Thanks to Jennifer Danvers of Cloisters for preparing this case summary.
Is it an error of law to allow a late application for reconsideration without giving a Respondent a chance to make representations?
Yes (unsurprisingly), held the EAT in The Practice Surgeries Ltd & Secretary of State for Health v Dr Srivatsa.
The employment tribunal failed to dispose of an application made in 2011 by the first Respondent for dismissal of the Claimant's claim and judgment following withdrawal. The Claimant issued proceedings in the High Court in 2012 and, in 2014, the first Respondent reiterated its request for dismissal of the employment tribunal claim. In October 2014 the Employment Judge dismissed the claim, three years after the initial application.
The Claimant made an application for reconsideration of the dismissal in February 2015. This was granted by the Employment Judge who revoked her previous order dismissing the claim.
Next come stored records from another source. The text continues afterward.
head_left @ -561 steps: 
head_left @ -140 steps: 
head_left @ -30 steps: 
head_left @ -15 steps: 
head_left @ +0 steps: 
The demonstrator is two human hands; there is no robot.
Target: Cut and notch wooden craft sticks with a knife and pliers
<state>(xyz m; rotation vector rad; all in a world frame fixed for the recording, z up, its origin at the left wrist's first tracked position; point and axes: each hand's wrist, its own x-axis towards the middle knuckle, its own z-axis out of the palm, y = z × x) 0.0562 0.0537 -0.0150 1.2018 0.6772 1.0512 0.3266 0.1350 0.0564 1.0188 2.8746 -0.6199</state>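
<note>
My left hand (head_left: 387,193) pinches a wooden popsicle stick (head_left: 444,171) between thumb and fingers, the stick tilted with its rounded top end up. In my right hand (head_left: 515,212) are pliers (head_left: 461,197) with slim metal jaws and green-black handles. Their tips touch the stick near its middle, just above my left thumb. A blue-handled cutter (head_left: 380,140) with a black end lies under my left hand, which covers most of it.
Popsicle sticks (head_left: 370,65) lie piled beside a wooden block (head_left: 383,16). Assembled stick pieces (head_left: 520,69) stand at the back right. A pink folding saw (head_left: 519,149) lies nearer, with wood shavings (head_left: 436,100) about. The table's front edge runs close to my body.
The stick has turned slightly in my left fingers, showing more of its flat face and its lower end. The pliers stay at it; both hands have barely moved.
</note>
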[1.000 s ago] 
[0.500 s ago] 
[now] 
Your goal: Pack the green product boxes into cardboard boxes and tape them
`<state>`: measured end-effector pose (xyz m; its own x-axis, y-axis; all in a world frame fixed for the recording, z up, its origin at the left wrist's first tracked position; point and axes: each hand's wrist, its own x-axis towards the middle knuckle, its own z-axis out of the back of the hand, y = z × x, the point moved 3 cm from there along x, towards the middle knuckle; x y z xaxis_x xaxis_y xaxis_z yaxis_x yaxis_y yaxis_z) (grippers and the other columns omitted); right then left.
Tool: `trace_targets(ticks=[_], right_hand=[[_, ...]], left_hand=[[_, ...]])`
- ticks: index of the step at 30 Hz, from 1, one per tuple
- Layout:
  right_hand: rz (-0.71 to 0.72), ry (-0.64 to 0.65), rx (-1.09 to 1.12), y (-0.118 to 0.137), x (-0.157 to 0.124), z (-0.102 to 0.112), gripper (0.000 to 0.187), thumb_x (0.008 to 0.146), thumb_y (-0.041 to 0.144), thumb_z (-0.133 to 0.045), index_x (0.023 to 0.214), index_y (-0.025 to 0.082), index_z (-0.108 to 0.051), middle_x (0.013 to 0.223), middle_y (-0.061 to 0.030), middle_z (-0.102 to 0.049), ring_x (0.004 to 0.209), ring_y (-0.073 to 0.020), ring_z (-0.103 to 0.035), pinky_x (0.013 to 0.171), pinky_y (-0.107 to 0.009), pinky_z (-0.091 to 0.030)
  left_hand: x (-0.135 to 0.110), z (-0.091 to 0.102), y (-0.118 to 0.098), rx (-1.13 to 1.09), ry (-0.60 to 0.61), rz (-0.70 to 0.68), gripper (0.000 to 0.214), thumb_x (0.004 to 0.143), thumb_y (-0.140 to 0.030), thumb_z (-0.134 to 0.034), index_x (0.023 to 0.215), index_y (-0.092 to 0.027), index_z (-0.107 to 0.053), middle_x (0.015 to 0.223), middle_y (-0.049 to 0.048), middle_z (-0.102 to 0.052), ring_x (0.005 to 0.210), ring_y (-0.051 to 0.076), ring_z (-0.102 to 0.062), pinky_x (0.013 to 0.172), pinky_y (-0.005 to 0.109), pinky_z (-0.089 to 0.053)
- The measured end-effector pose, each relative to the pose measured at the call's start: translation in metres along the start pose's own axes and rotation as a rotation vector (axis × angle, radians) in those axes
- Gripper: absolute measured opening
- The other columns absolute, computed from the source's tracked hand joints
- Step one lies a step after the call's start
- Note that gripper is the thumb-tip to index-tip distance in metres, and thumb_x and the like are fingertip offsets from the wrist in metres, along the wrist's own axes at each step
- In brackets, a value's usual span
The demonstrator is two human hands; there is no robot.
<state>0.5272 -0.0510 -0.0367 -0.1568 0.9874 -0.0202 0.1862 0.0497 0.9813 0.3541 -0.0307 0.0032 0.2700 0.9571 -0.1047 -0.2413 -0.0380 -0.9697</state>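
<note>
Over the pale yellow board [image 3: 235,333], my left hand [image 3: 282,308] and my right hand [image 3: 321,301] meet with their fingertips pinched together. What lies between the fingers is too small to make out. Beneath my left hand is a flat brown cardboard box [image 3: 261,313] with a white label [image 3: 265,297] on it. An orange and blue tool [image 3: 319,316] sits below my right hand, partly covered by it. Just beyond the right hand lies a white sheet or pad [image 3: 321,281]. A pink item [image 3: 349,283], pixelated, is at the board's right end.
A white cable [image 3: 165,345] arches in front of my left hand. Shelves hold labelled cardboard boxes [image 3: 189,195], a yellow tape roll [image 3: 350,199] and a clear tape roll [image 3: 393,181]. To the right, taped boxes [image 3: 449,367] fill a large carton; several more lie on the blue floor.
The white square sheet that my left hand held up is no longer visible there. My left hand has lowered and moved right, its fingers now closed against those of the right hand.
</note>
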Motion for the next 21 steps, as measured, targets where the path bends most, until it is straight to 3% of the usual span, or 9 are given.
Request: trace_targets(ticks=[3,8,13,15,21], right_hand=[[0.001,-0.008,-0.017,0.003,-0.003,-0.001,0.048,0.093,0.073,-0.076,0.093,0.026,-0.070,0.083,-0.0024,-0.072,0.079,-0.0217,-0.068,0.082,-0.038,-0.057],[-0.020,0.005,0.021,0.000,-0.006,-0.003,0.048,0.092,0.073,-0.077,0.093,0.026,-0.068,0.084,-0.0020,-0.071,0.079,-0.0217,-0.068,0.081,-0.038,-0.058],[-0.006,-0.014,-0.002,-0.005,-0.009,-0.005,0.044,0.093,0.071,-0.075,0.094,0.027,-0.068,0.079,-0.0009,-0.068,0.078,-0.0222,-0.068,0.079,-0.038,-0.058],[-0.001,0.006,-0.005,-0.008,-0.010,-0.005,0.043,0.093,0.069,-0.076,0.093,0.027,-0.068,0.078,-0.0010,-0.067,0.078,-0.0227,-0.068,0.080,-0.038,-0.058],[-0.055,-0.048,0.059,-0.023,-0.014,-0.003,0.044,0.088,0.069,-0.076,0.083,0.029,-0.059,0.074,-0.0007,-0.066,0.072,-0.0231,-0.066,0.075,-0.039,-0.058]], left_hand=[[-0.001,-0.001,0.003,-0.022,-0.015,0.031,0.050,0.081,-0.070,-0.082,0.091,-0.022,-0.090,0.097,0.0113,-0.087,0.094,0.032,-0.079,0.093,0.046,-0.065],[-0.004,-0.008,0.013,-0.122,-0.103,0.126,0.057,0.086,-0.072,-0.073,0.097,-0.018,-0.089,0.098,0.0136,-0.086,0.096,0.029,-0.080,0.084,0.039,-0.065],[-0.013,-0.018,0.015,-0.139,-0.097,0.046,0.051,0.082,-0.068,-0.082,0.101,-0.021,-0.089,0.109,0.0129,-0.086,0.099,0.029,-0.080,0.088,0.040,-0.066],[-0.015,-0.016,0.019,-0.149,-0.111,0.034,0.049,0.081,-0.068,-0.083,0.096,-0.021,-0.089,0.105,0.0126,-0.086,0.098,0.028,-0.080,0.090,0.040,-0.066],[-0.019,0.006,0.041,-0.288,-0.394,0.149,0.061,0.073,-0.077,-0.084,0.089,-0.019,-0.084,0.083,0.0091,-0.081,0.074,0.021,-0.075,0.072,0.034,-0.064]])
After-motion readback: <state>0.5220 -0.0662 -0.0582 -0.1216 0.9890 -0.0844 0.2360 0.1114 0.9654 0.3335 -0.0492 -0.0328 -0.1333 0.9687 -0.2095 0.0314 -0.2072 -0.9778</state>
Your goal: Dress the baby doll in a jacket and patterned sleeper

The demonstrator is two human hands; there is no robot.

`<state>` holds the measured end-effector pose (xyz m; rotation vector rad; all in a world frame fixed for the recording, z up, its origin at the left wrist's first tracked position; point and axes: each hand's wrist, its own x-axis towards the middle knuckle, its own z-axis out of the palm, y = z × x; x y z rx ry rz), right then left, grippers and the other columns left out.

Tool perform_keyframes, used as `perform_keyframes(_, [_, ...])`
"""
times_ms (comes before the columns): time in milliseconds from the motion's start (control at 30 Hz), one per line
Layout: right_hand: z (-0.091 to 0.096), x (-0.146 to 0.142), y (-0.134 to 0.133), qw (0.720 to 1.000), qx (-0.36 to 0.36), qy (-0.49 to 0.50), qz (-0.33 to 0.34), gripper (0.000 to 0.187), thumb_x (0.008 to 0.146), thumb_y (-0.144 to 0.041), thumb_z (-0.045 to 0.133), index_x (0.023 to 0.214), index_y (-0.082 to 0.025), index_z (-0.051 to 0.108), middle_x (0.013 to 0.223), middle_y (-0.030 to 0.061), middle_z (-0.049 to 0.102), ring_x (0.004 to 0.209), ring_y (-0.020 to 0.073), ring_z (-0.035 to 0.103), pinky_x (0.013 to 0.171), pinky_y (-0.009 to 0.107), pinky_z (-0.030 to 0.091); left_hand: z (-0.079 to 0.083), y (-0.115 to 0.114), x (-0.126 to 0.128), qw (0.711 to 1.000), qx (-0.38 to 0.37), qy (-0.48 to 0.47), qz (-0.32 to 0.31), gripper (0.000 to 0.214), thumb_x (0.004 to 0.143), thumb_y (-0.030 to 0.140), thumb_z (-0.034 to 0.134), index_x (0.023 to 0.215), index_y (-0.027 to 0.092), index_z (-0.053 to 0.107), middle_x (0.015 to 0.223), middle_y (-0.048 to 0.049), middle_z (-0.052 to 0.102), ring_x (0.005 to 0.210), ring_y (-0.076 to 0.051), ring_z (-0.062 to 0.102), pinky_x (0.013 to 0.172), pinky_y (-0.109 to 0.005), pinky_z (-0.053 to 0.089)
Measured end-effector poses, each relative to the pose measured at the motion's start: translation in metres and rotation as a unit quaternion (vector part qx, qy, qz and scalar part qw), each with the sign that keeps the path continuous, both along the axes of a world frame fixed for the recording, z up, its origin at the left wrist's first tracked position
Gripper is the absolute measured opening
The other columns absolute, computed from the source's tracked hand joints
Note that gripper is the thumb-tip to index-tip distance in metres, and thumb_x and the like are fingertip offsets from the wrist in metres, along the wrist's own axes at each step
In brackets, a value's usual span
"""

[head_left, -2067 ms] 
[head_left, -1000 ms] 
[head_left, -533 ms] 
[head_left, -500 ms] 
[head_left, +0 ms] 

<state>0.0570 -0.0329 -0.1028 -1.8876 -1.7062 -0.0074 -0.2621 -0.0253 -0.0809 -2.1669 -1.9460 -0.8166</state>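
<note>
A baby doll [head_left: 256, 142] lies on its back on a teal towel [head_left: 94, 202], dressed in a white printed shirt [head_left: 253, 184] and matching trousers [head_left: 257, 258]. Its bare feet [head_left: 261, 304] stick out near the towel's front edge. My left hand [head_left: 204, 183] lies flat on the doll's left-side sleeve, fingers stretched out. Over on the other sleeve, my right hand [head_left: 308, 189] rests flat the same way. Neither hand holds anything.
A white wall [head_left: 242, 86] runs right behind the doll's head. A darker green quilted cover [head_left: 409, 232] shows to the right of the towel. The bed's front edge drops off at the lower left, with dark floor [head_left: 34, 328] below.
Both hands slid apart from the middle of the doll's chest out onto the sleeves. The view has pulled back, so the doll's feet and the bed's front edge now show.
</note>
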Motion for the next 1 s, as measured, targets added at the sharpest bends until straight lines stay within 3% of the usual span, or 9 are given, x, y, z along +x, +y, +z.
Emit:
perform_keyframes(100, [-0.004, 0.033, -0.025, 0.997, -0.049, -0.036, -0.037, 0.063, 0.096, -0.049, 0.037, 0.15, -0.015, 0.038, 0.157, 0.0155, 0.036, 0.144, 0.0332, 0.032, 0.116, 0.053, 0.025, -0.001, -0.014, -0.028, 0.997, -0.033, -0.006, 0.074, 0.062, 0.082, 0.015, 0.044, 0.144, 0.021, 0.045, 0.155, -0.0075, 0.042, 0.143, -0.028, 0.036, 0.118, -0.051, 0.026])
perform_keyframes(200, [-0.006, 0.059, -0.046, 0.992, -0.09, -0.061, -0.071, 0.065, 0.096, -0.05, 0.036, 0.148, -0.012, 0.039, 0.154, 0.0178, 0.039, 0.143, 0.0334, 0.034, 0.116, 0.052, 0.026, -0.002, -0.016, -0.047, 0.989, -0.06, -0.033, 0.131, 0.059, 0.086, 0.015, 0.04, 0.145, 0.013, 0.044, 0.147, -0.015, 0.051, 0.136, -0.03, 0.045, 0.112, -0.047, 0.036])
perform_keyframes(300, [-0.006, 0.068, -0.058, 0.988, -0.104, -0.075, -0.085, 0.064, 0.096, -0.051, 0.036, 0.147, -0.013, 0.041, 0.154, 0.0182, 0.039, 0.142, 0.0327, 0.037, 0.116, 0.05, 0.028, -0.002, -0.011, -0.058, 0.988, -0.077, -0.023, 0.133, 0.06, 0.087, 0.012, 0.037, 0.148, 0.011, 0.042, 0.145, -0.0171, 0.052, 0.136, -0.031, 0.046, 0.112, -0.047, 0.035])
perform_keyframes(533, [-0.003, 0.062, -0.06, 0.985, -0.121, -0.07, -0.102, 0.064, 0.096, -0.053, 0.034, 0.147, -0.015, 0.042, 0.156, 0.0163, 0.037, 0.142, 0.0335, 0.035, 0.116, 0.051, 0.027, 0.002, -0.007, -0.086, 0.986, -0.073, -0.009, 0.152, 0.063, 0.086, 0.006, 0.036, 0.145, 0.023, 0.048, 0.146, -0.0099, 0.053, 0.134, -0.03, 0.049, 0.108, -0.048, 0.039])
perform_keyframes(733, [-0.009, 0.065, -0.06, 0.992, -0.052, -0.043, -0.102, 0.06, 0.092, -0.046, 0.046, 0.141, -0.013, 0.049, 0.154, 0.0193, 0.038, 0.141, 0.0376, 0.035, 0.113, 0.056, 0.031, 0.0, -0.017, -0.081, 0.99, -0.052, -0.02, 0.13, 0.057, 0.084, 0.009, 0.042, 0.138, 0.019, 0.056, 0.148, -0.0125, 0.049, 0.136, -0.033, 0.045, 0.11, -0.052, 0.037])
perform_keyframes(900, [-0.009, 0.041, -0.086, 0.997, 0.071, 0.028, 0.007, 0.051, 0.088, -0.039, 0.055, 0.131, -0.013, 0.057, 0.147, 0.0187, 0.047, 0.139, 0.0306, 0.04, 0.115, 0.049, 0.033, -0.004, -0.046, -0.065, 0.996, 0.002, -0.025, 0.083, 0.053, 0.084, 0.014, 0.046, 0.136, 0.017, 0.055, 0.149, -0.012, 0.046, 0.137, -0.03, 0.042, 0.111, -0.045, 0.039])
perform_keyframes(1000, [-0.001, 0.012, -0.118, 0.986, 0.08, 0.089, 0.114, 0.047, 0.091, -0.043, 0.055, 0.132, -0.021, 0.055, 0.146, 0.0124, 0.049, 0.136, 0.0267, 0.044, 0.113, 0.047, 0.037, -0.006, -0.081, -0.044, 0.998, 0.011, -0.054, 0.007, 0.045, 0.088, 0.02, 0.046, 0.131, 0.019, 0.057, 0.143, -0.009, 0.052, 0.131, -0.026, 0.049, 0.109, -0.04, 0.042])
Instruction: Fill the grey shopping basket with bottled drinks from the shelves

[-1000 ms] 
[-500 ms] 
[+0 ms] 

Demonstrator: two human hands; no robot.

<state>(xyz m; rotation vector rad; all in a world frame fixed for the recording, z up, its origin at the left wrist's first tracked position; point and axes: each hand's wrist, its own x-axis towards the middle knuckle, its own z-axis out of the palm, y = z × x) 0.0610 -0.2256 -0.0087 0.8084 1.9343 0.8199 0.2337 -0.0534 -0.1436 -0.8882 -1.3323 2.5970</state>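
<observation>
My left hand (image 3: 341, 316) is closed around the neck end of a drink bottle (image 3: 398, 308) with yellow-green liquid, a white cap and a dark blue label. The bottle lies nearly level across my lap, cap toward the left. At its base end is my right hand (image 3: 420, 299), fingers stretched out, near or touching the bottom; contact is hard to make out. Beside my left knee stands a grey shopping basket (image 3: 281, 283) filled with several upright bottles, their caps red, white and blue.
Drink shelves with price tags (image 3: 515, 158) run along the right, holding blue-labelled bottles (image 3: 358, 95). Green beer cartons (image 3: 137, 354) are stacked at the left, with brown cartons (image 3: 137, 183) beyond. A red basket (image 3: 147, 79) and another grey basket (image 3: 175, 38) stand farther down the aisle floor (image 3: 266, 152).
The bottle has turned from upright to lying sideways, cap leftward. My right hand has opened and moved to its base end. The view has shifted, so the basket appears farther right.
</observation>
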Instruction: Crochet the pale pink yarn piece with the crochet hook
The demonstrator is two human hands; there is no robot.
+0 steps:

Mrs Justice Slade, allowed the appeal against the revocation order on the following grounds:
- the employment tribunal had failed to invite a response from the second Respondent to the application for reconsideration (contrary to Rule 72 Employment Tribunal Rules 2013);
- The second Respondent was not sent the revocation order (contrary to Rule 60 Employment Tribunal Rules 2013);
- The Employment Judge had failed to give any reasons for allowing an extension of time of nearly 100 days in relation to the Claimant’s application to reconsider; and
- the employment tribunal had erred in allowing the reconsideration on the basis that the Claimant’s view was not known at the time of dismissing the claim when the employment tribunal had, in fact, been made aware of the Claimant’s objections to the 2011 application.
Mrs Justice Slade held that the October 2014 order dismissing the claim stood, despite the Claimant's objections in relation to the time elapsed between the initial application and judgment.